[Opening Data block section]
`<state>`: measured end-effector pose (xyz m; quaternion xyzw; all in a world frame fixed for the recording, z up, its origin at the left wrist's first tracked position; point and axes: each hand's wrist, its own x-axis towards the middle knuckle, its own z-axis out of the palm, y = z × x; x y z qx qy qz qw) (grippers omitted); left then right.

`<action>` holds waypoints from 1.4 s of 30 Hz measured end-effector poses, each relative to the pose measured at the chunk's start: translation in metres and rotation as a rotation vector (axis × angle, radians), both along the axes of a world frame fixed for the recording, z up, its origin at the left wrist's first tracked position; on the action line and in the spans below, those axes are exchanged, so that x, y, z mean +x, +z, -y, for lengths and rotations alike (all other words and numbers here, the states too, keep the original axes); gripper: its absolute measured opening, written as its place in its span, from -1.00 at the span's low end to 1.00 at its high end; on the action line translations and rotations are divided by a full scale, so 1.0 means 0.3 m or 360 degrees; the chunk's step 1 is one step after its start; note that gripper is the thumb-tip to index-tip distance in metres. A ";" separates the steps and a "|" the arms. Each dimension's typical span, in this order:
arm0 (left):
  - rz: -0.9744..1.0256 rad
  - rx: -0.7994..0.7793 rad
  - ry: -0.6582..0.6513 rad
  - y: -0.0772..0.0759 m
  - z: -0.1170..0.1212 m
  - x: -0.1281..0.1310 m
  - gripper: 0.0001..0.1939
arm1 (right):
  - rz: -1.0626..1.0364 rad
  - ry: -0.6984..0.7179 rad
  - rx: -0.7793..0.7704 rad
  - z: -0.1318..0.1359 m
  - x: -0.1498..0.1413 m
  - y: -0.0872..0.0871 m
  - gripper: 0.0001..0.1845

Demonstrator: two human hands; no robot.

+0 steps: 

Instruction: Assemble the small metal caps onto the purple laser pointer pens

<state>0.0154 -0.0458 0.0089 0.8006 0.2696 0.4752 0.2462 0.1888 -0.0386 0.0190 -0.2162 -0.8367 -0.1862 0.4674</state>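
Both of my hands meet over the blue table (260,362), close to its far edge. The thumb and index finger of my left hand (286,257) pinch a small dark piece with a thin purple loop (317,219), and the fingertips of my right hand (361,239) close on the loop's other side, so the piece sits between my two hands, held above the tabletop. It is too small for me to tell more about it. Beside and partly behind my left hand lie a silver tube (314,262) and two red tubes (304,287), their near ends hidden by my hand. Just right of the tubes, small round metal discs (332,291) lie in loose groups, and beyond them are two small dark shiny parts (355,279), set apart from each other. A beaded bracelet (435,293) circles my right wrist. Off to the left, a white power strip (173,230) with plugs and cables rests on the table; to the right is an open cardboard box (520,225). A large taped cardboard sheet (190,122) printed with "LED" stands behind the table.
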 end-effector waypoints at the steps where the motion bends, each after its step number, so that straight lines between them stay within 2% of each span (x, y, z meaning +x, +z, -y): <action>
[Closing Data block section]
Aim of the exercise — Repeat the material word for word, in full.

Written answer —
`<state>`: measured end-effector pose (xyz m; quaternion xyzw; all in a world frame fixed for the recording, z up, its origin at the left wrist's first tracked position; point and axes: each hand's wrist, its own x-axis towards the middle knuckle, its own z-axis out of the palm, y = z × x; x y z qx qy qz qw) (grippers omitted); left then right.

`<action>` holds waypoints from 1.4 s of 30 Hz measured end-effector poses, each relative to the pose measured at the chunk's start: translation in metres and rotation as a rotation vector (axis × angle, radians), both along the axes of a world frame fixed for the recording, z up, its origin at the left wrist's first tracked position; on the action line and in the spans below, those axes are exchanged, so that x, y, z mean +x, +z, -y, for lengths and rotations alike (all other words and numbers here, the states too, keep the original axes); gripper: its absolute measured opening, written as its place in its span, from -1.00 at the span's low end to 1.00 at its high end; on the action line translations and rotations are divided by a full scale, so 1.0 means 0.3 m or 360 degrees; the chunk's step 1 is one step after its start; note that gripper is the thumb-tip to index-tip distance in metres. A ";" separates the steps and a "|" the arms. Each dimension's typical span, in this order:
arm0 (left):
  - rz: -0.9744..1.0256 rad
  - rx: -0.7994..0.7793 rad
  - ry: -0.6582..0.6513 rad
  - y: -0.0772..0.0759 m
  - z: -0.1170..0.1212 m
  - x: -0.1281..0.1310 m
  - gripper: 0.0001..0.1939
arm1 (right):
  - rz: -1.0626..1.0364 rad
  - ry: -0.6984..0.7179 rad
  - rx: -0.7793..0.7704 rad
  - z: -0.1318..0.1359 m
  - x: -0.1498..0.1413 m
  - y: -0.0872..0.0871 m
  - gripper: 0.0001..0.1845

Demonstrator: two human hands; no robot.

+0 steps: 

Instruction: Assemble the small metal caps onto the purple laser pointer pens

<state>0.0154 -0.0458 0.0089 0.8006 0.2696 0.4752 0.2462 0.1888 -0.0386 0.0190 -0.2162 -0.8367 -0.1862 0.4674</state>
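Both of my hands meet over the blue table (260,362), close to its far edge. The thumb and index finger of my left hand (286,257) pinch a small dark piece with a thin purple loop (317,219), and the fingertips of my right hand (361,239) close on the loop's other side, so the piece sits between my two hands, held above the tabletop. It is too small for me to tell more about it. Beside and partly behind my left hand lie a silver tube (314,262) and two red tubes (304,287), their near ends hidden by my hand. Just right of the tubes, small round metal discs (332,291) lie in loose groups, and beyond them are two small dark shiny parts (355,279), set apart from each other. A beaded bracelet (435,293) circles my right wrist. Off to the left, a white power strip (173,230) with plugs and cables rests on the table; to the right is an open cardboard box (520,225). A large taped cardboard sheet (190,122) printed with "LED" stands behind the table.
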 end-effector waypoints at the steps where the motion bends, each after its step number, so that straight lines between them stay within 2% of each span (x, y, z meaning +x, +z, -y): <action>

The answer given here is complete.